Sheena McGregor


Combining motherhood with running the workshop
Clip Title Combining motherhood with running the workshop
Interviewee Name Sheena McGregor
Interviewee Role Founding member of Glasgow Print Studio in 1972 and ran the workshop in the first premises, alongside Beth Fisher.
Interviewer Name Kerry Patterson
Interview Date 12 June 2013
Clip Length 2 minutes 27 seconds

Transcription


SM: I was actually expecting my first baby, who was born in seventy-three, which I think might have been the year it opened.

KP: Seventy-two -

SM: Ah right, well –

KP: - we have here.

SM: Yeah, well we must have opened the year before – I think I remember all that winter being quite pregnant. No, it must have been the spring. I remember wearing dungarees and a lot of painting, then Josie was born in September. And I’m being completely naïve, and Beth [Fisher] asks me would I start in January because by that time she was pregnant. And, thinking it would be absolutely no bother having a baby in the workshop but of course, it’s not quite like that. But my daughter spent a lot of time in the rag box, ‘cause that was the safest place for her.

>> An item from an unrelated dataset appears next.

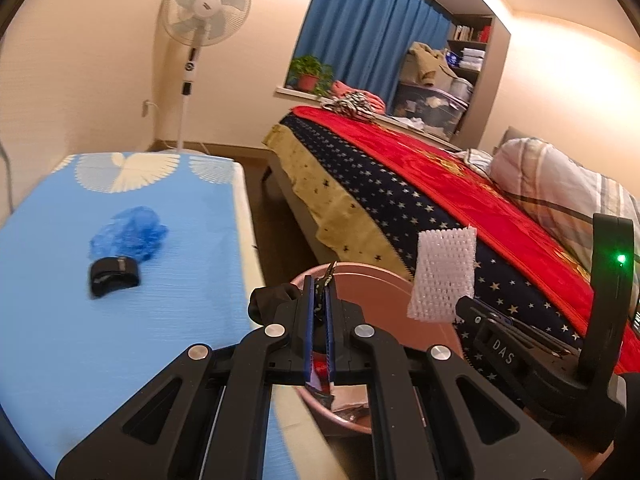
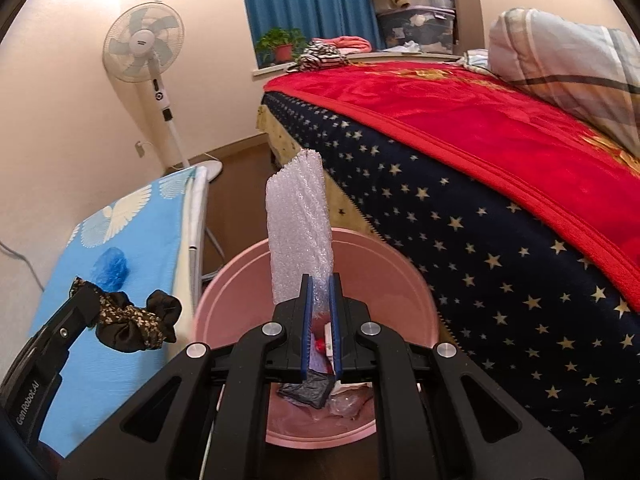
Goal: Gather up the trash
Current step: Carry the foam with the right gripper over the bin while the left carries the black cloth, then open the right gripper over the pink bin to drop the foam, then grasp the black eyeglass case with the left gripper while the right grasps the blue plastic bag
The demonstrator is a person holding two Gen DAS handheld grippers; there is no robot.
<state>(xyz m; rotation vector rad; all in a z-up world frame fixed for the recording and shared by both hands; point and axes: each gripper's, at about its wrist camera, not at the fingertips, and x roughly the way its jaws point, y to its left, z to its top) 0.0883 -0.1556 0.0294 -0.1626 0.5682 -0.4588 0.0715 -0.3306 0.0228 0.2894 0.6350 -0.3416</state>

KP: Yeah so, Beth- Beth was explaining that the two of you kind of split the duties really in-

SM: We did.

KP: - running it.

SM: Well she – I remember we had baby bouncers so we could [both laugh] put those babies in rag boxes and in baby bouncers and, just to try let us work. Ah, and it was very kind of alternative and hippy-ish in those days. But it was very much about trying to keep working as a, you know, a new mother. And trying to keep in touch with the art world which - it was difficult.

KP: I mean, Beth was kind of seeming to say that people were a bit kind of scathing about the fact that you were two women with, with babies –

SM: Very much so.

KP: And maybe were a bit surprised, at least –

SM: Yeah.

KP: - that you managed to kind of keep it going.

SM: Yeah. We did.

KP: So you were kind of coming up against a bit of opposition then.

SM: Yeah, it was, I suppose it was a much more masculine time in the art world. I was quite surprised to see the [most recent Glasgow School of Art] degree show - how many women painters there are now. Even in the Art School there was a kind of resistance to women in fine art I think. We were supposed to be in the embroidery and weaving department. Colouring in, in a corner. It was a good, a good time.



KP: So how long were you involved with the Print Studio for?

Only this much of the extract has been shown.